◆ **TASK TO COMPLETE**
For the material below, return exactly the lines starting at the line containing "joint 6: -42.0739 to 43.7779" and ending at the line containing "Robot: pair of", both ends included, and no others.

◆ **DATASET EXCERPT**
——————————
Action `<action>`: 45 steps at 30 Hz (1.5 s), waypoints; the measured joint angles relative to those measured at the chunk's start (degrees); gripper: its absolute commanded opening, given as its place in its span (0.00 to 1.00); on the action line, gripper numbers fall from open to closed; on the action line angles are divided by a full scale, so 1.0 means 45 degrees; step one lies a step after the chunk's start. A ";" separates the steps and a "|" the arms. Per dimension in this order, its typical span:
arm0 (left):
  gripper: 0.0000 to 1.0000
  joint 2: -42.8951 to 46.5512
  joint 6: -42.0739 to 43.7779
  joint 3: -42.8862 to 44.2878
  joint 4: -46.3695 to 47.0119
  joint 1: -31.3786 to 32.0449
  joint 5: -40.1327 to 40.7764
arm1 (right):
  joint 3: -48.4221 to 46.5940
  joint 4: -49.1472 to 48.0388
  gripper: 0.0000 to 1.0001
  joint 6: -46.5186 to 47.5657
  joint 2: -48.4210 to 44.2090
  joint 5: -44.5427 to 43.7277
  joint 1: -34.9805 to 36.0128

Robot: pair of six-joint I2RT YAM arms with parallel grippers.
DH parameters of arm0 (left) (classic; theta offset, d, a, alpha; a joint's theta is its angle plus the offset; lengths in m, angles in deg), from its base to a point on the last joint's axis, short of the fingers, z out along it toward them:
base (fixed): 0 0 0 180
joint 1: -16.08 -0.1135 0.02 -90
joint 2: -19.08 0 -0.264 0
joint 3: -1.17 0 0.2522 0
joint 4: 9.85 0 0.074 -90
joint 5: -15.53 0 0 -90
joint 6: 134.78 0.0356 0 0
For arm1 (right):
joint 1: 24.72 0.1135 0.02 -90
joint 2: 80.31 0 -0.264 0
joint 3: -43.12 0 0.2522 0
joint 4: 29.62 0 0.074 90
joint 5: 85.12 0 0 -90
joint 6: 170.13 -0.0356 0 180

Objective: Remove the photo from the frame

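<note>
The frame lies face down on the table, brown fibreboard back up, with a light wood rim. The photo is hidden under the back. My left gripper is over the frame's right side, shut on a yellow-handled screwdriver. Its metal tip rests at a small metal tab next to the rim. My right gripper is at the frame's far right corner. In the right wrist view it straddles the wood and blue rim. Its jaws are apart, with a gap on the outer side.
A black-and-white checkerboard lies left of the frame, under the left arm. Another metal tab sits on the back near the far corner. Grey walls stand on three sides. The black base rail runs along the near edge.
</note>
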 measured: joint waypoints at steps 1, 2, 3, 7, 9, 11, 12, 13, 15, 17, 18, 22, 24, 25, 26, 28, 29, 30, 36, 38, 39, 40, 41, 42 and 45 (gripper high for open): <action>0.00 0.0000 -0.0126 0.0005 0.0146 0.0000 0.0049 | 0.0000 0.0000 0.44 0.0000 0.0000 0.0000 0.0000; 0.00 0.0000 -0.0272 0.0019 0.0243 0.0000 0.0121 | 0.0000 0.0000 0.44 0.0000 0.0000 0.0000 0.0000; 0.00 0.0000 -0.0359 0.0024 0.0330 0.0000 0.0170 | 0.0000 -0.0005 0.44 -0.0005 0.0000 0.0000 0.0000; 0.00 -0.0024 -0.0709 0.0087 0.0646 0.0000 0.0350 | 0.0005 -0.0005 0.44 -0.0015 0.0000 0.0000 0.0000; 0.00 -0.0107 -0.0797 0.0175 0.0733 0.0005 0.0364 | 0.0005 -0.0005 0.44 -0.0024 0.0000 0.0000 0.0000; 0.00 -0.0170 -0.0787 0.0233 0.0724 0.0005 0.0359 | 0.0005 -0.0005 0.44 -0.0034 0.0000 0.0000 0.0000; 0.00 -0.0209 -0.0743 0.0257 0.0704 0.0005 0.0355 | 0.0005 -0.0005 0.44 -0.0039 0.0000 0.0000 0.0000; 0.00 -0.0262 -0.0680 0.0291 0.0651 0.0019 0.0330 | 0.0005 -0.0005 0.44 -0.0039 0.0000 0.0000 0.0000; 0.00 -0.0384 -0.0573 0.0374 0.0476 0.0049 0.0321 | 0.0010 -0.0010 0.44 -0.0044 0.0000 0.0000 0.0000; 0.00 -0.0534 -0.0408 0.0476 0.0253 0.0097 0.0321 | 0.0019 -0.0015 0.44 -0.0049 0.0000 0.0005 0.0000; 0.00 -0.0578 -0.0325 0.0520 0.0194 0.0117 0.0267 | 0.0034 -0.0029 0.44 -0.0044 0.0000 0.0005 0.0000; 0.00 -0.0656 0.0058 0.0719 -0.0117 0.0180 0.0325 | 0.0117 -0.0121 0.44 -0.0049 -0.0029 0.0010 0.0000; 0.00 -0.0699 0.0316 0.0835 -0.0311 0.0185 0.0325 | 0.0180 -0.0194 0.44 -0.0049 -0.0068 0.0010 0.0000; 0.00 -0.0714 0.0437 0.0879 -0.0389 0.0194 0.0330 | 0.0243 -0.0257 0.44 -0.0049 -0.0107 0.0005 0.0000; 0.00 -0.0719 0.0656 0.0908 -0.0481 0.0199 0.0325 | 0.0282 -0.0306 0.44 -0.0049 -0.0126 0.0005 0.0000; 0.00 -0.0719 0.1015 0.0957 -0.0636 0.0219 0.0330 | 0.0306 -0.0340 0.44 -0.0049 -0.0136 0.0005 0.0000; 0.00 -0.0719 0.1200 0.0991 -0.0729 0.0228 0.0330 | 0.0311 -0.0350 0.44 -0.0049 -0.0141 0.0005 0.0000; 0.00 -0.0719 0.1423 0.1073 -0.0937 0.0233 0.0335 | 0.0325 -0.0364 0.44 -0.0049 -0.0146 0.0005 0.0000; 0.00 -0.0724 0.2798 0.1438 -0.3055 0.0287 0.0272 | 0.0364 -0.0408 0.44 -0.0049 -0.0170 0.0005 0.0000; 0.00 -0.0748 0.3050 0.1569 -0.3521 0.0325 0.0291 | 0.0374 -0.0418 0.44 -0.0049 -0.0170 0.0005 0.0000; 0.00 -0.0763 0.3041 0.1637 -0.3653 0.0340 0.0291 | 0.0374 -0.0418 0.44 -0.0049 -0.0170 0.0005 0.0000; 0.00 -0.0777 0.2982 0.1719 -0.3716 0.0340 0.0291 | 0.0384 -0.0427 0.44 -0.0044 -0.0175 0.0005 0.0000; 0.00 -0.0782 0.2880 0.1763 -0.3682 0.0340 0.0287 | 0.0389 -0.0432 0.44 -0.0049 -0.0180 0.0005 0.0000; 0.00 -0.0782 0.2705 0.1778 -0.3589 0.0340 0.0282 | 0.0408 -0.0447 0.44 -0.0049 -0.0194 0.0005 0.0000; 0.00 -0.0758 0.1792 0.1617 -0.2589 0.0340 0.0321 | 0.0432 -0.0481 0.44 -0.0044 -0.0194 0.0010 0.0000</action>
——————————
◆ **RESPONSE AREA**
  joint 6: -42.0739 to 43.7779
  joint 3: -42.8862 to 44.2878
  joint 4: -46.3695 to 47.0119
  joint 1: -31.3786 to 32.0449
  joint 5: -40.1327 to 40.7764
arm1 (right):
  joint 3: -48.4221 to 46.5940
  joint 4: -49.1472 to 48.0388
  gripper: 0.0000 to 1.0001
  joint 6: -46.5186 to 47.5657
  joint 2: -48.4210 to 44.2090
  joint 5: -44.5427 to 43.7277
  joint 1: -34.9805 to 36.0128

Robot: pair of six-joint I2RT YAM arms with parallel grippers.

Nothing else is left to add to this answer.